本書の元版は、岩波セミナーブックスの一冊としてフランス革命200周年の1989年に刊行されたものですが、評者が読んだのは、補論が付された2007年刊行の岩波現代文庫版です。
フランス革命について、マティエやソブールに代表される、戦前から長くフランスで支配的だったマルクス主義的な階級闘争史観に立った捉え方にたいして、戦後になってフランソワ・フュレらが「修正主義」(révisionnisme)」と呼ばれる立場で批判をくわえたということを評者は早くから聞き知っていましたが、ただそれが用語的によく似たいわゆる「歴史修正主義(historical revisionism/ révisionnisme historique)」的な立場と同じものを指すのかどうかずっと気になっていたものの、しかしきちんと読んで調べることを怠ったままでした。
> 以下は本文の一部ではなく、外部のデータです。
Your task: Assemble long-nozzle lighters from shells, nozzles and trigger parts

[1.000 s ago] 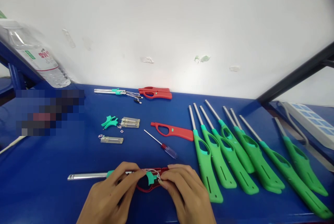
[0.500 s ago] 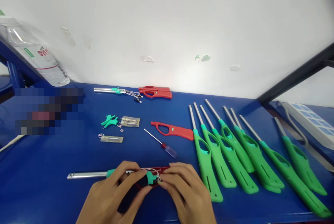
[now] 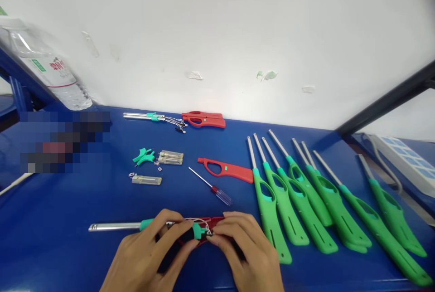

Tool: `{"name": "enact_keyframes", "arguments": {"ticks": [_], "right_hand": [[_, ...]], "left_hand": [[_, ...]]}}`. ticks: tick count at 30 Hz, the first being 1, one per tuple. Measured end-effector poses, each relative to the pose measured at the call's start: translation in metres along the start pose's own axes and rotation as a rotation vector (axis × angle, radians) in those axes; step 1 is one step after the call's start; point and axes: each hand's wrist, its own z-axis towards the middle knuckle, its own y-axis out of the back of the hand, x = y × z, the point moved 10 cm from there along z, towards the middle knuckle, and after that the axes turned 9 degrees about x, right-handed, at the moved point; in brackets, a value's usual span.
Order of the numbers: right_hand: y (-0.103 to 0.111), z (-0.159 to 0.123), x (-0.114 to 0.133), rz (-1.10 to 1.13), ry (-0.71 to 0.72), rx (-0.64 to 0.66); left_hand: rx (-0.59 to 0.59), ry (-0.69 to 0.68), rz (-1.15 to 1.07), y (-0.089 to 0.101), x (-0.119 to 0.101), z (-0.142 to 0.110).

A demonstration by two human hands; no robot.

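Two hands work close together over an open red shell [image 3: 217,222], which lies beneath and between their fingertips. The left hand [image 3: 146,251] pinches the green trigger [image 3: 197,231] between thumb and forefinger; the right hand [image 3: 244,246] pinches the white wires [image 3: 204,222] just beside it, though the fingers hide exactly where they grip. Good handling here calls for a light, level hold on the trigger, with the wires eased along in small movements, unkinked and inside the shell's rim. The wires look thin and supple, the trigger matte plastic with a curved face. Left of the left hand, a smooth, shiny metal tube [image 3: 113,226] sticks out; beyond the hands lies a screwdriver [image 3: 221,195] with a clear, ridged handle; right of the right hand, green lighters [image 3: 277,219] show long, slotted bodies.
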Motion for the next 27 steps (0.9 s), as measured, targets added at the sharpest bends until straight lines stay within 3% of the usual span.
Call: {"name": "enact_keyframes", "arguments": {"ticks": [6, 12, 20, 27], "right_hand": [[0.001, -0.001, 0.002, -0.001, 0.028, 0.013], [-0.008, -0.012, -0.009, -0.057, -0.066, -0.001], [-0.020, -0.013, -0.011, -0.124, -0.075, -0.034], [-0.013, -0.009, -0.006, -0.179, -0.067, -0.027]], "left_hand": [[-0.004, -0.009, -0.046, -0.001, 0.000, -0.001], [0.197, 0.136, -0.093, -0.022, 0.016, -0.005], [0.071, 0.152, -0.071, -0.005, 0.009, 0.000], [0.045, 0.092, -0.074, -0.010, 0.010, -0.006]]}}
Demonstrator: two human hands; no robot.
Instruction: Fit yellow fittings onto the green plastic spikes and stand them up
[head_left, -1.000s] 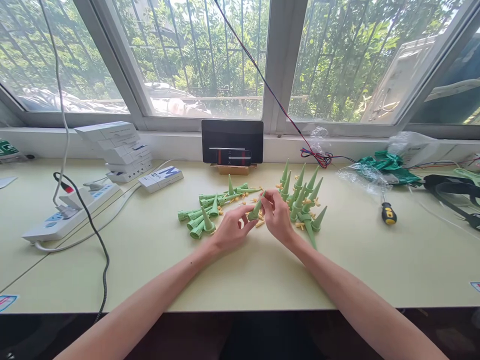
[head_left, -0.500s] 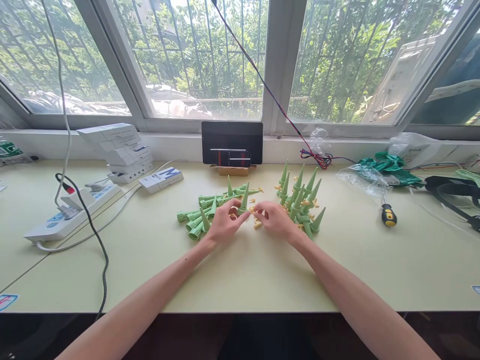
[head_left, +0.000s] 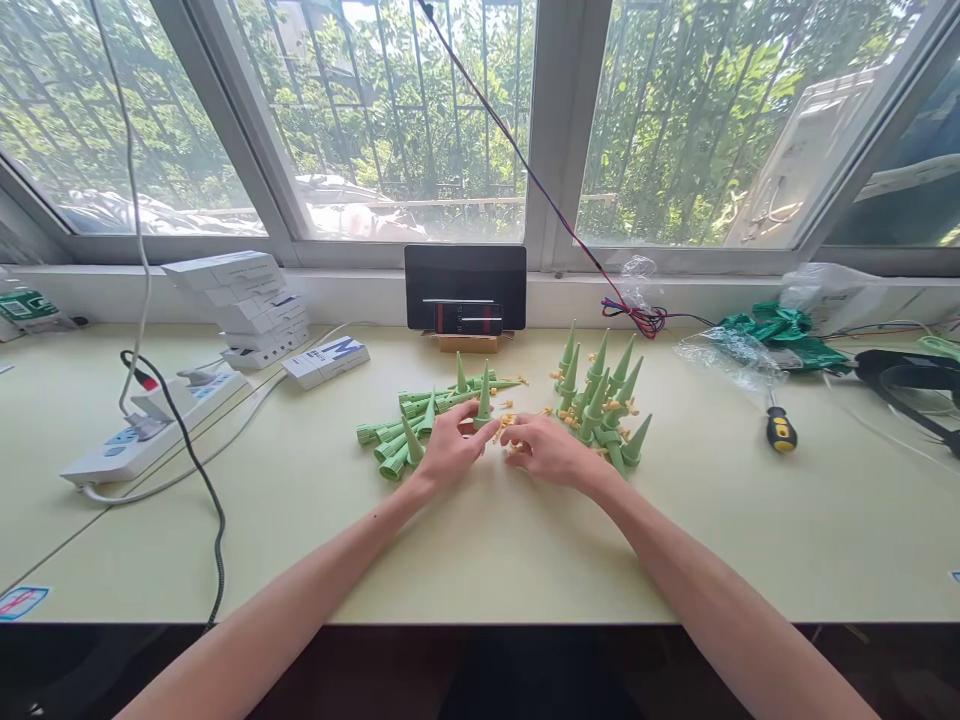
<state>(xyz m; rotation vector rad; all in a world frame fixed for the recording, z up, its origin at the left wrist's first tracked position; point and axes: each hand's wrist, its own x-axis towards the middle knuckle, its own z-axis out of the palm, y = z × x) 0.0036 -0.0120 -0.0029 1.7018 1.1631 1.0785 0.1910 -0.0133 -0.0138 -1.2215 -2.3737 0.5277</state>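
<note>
Left cone pile, right cone pile, pegs seemingly scattered between, and there's the tablet behind, screwdriver farther right!

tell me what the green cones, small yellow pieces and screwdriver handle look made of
Green cones: probably satin plastic, evenly coloured, smooth-sided. Yellow pieces: likely plastic, uniformly coloured; too small to judge finish. Screwdriver handle: plastic or rubber, black and yellow; finish unclear.

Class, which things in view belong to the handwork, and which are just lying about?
Likely belonging:
pointed green plastic cone in the left hand
similar green cones
small yellow pieces by the right hand

Seemingly lying about:
black-and-yellow screwdriver
white power strip
stacked white boxes
</note>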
ツン読のままだった本書を読むことで、ようやくその内容を知ったしだいです。そして、どうやらフュレたちの立場は、政治的な意図を持った歴史の書き換えというような、世に言われる「歴史修正主義」ではないということもわかったしだい。
フランス革命はブルジョワ革命だとする従来の主流派の捉えかたにたいして、貴族とブルジョワとのあいだに階級対立などはなく、18世紀に形成されていた両者の混合による新エリート層が革命を主導したのだというのが修正主義派の捉えかたのようです。
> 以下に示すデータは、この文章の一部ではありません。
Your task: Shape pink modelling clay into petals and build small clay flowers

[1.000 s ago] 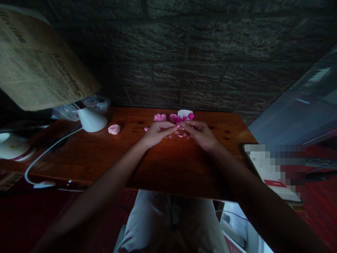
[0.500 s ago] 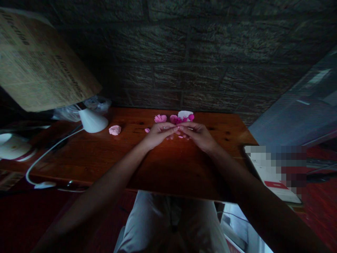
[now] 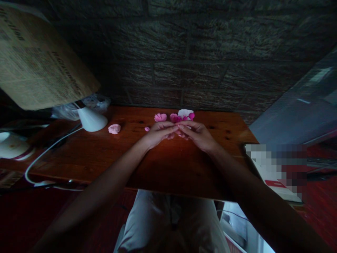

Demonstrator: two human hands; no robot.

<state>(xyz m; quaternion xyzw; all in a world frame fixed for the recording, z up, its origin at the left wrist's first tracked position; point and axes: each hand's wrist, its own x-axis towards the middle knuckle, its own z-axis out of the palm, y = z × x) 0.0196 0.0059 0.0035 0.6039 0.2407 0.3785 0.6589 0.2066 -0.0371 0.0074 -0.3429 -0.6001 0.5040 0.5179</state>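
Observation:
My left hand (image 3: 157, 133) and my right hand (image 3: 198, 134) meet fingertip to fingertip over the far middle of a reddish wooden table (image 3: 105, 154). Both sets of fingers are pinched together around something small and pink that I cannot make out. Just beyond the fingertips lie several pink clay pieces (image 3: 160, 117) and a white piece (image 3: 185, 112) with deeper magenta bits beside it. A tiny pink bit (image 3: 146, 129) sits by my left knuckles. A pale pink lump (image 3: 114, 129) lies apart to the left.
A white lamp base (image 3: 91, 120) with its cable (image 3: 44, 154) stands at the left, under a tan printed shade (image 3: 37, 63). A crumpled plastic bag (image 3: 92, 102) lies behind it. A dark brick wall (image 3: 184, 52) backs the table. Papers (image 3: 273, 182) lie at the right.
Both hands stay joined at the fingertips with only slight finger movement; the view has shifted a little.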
ともあれ、フランス革命というと、これもずいぶん前に観たアンジェイ・ワイダ監督、ジェラール・ドパルデュー主演の映画『ダントン』(1983年)がどうしても思い出されます。
この作品はほんらい戯曲だったものを映画化したもので、革命路線をめぐって対決するダントンやロベスピエールをはじめとする革命家たちの息づまる群像劇となっていました。ギロチンの怖ろしさのほか、映画で描かれた革命の中心的人物のひとり、峻厳峻烈なまでに高潔清廉なロベスピエールがとりわけ鮮烈に印象に残ったことを覚えています。
本書で、つぎのようにロベスピエール(1758-1794)の思想が紹介されています:
「彼の考えている理想的な社会では、全員が所有者になる。しかし巨大な所有者がいては、全員がなれないわけですから、全員が小所有者になる平等な共和国という理念です。古代ローマ共和国が理想としてうたわれています。なぜ所有が大事かといえば、人間は所有をもっていてこそ、はじめて自分の祖国を守ろうという気持ちが出てくる。所有こそが「徳」の社会的条件なのだ、とみるのです」
(ロベスピエールの死からほぼ半世紀後、社会主義者プルードン(1809-1865)はしかし、その著『所有とは何か』(1840年)で「所有は盗みである」と正反対の主張をすることになります)
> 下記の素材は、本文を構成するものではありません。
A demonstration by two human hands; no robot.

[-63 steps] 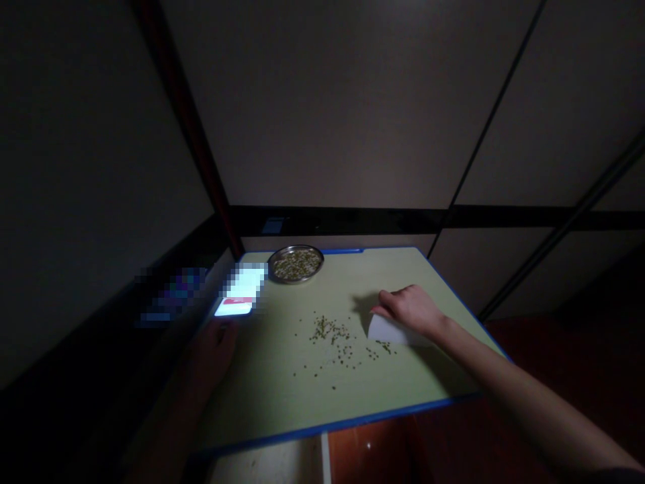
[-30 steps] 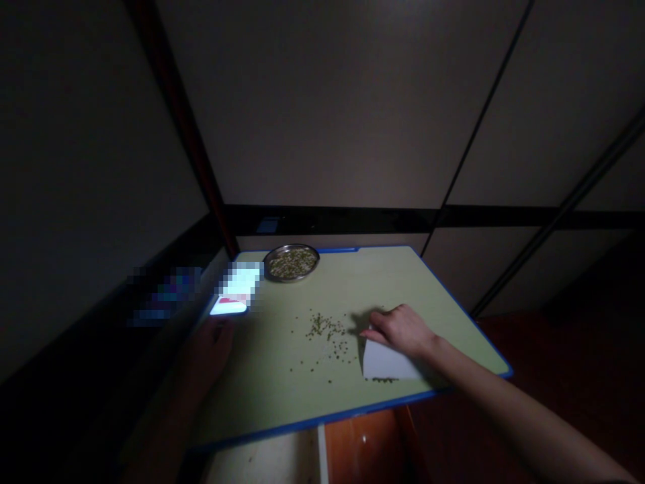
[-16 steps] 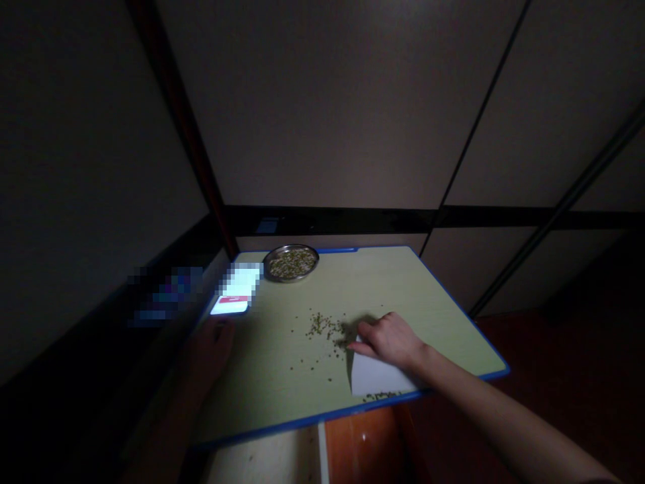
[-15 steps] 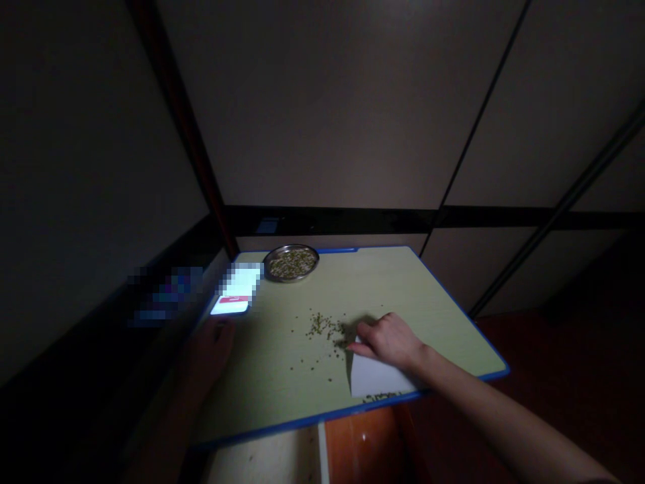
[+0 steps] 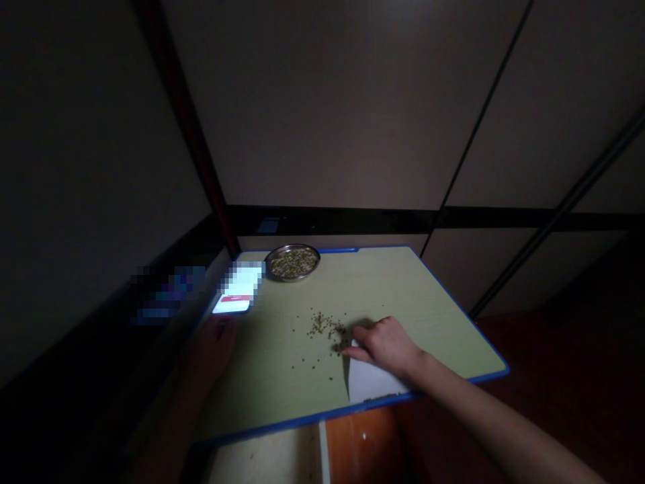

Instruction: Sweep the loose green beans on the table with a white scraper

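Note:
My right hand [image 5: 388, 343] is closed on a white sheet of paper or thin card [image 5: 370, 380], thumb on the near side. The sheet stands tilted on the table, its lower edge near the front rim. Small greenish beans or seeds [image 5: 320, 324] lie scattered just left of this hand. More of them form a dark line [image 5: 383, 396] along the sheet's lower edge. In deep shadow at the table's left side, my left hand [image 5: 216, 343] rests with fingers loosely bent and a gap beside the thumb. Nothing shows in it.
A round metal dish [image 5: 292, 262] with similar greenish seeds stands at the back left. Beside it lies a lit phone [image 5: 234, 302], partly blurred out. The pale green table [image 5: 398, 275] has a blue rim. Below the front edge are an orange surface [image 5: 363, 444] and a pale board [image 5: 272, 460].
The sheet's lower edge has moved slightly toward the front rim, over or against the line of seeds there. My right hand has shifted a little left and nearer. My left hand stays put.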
本書は、フランス史の研究者による歴史学の本なので、映画や歴史小説によく見られるような人物本位・人物中心の物語風叙述とはなっていません。そこが、フランス革命を描いた映画や小説などと根本的にちがっているところです。
著者は、フランス革命を1789年から1799年までの約10年間に起こった出来事としたうえで、その経過を四つの時期に分け、反革命貴族、ブルジョワ、民衆という三つの社会勢力の配置関係から革命の展開のプロセスをたどろうとしています。
読了して、歴史学そして歴史学者における歴史把握のひとつのありかたをあらためて認識しなおした次第。思えば、昔読んだ遅塚忠躬『フランス革命―歴史における劇薬』(岩波ジュニア新書、1997年)もそういう書かれ方のものでした。
とにかく日本では、たとえば同じように激動の時代である戦国時代や幕末史・維新史などはどうしても人物本位・人物中心に語られてしまうところがあるので、本書のような歴史のとらえかたは新鮮でもあり興味深いものがあります。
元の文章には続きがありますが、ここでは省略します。